:: WHAT THE TASK REQUIRES ::
Repeat the data word for word, excluding every picture.

:: PROVIDED MATERIAL ::
....................
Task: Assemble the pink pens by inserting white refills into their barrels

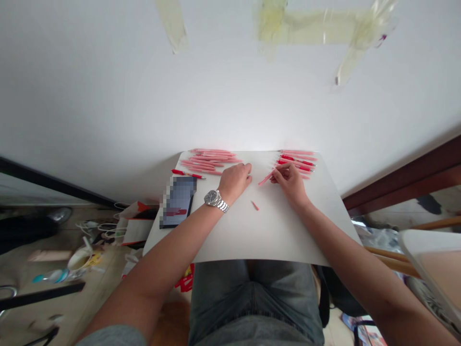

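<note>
Between the thumb and fingers of my right hand [289, 182] is a pink pen [265, 179], slanting down to the left over the white table. My left hand [235, 181] is closed, knuckles up, just right of a pile of pink pens [211, 156]; whatever its fingers hold, if anything, is hidden. Below and between the hands lies a small pink pointed piece [255, 205], perhaps a pen tip. Beyond my right hand, a second group of pink pens [298, 153] includes a couple of red pens [296, 159]. Another red pen [187, 174] rests left of my left hand.
A dark phone or tablet [178, 202], partly pixelated, lies on the left of the white table [266, 240]. Behind the table rises a white wall [230, 96] with yellowed tape. Floor clutter, including a cup [79, 258], is at left. A pale surface [432, 254] stands at right.
</note>
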Demonstrator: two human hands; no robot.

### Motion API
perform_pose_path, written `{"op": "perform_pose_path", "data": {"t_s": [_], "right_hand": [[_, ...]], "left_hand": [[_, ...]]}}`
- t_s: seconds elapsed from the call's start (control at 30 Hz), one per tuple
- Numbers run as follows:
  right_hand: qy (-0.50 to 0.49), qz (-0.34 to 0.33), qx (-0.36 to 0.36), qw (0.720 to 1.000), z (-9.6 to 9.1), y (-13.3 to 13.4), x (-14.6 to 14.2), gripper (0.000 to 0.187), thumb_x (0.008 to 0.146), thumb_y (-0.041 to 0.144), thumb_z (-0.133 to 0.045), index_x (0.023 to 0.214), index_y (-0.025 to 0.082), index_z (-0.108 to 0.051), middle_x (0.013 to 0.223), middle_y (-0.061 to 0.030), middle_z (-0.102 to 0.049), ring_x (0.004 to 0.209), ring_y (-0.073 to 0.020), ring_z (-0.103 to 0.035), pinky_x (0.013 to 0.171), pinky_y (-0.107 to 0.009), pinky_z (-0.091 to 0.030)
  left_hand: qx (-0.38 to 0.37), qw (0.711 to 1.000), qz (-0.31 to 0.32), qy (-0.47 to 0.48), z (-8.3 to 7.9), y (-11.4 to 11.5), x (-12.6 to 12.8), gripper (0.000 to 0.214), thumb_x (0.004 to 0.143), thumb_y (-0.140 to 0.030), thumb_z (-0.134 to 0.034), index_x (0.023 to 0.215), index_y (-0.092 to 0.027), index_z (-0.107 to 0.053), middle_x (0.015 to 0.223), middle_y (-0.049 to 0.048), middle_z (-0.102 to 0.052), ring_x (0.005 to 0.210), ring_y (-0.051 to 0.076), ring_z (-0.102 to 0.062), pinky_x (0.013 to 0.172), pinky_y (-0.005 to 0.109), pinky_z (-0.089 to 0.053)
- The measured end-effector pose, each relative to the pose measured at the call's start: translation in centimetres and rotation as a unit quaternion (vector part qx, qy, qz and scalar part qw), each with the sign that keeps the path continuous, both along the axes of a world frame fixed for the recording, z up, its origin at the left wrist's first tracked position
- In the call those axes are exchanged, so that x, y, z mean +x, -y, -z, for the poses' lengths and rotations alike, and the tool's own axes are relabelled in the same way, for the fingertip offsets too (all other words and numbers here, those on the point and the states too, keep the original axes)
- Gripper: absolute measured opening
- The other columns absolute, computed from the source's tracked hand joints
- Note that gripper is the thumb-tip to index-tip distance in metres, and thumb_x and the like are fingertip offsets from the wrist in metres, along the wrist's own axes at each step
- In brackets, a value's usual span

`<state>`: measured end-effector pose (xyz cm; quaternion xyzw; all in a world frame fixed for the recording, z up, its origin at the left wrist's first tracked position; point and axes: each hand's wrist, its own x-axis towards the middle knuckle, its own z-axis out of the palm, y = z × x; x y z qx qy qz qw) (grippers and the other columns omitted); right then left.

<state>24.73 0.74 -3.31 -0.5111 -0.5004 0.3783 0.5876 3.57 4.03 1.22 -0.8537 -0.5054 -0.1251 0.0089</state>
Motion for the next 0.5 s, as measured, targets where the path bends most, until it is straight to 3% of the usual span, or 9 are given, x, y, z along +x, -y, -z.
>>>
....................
:: ANSWER AREA ::
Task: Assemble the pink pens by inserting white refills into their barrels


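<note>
Between the thumb and fingers of my right hand [289, 182] is a pink pen [265, 179], slanting down to the left over the white table. My left hand [235, 181] is closed, knuckles up, just right of a pile of pink pens [211, 156]; whatever its fingers hold, if anything, is hidden. Below and between the hands lies a small pink pointed piece [255, 205], perhaps a pen tip. Beyond my right hand, a second group of pink pens [298, 153] includes a couple of red pens [296, 159]. Another red pen [187, 174] rests left of my left hand.
A dark phone or tablet [178, 202], partly pixelated, lies on the left of the white table [266, 240]. Behind the table rises a white wall [230, 96] with yellowed tape. Floor clutter, including a cup [79, 258], is at left. A pale surface [432, 254] stands at right.
</note>
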Demonstrator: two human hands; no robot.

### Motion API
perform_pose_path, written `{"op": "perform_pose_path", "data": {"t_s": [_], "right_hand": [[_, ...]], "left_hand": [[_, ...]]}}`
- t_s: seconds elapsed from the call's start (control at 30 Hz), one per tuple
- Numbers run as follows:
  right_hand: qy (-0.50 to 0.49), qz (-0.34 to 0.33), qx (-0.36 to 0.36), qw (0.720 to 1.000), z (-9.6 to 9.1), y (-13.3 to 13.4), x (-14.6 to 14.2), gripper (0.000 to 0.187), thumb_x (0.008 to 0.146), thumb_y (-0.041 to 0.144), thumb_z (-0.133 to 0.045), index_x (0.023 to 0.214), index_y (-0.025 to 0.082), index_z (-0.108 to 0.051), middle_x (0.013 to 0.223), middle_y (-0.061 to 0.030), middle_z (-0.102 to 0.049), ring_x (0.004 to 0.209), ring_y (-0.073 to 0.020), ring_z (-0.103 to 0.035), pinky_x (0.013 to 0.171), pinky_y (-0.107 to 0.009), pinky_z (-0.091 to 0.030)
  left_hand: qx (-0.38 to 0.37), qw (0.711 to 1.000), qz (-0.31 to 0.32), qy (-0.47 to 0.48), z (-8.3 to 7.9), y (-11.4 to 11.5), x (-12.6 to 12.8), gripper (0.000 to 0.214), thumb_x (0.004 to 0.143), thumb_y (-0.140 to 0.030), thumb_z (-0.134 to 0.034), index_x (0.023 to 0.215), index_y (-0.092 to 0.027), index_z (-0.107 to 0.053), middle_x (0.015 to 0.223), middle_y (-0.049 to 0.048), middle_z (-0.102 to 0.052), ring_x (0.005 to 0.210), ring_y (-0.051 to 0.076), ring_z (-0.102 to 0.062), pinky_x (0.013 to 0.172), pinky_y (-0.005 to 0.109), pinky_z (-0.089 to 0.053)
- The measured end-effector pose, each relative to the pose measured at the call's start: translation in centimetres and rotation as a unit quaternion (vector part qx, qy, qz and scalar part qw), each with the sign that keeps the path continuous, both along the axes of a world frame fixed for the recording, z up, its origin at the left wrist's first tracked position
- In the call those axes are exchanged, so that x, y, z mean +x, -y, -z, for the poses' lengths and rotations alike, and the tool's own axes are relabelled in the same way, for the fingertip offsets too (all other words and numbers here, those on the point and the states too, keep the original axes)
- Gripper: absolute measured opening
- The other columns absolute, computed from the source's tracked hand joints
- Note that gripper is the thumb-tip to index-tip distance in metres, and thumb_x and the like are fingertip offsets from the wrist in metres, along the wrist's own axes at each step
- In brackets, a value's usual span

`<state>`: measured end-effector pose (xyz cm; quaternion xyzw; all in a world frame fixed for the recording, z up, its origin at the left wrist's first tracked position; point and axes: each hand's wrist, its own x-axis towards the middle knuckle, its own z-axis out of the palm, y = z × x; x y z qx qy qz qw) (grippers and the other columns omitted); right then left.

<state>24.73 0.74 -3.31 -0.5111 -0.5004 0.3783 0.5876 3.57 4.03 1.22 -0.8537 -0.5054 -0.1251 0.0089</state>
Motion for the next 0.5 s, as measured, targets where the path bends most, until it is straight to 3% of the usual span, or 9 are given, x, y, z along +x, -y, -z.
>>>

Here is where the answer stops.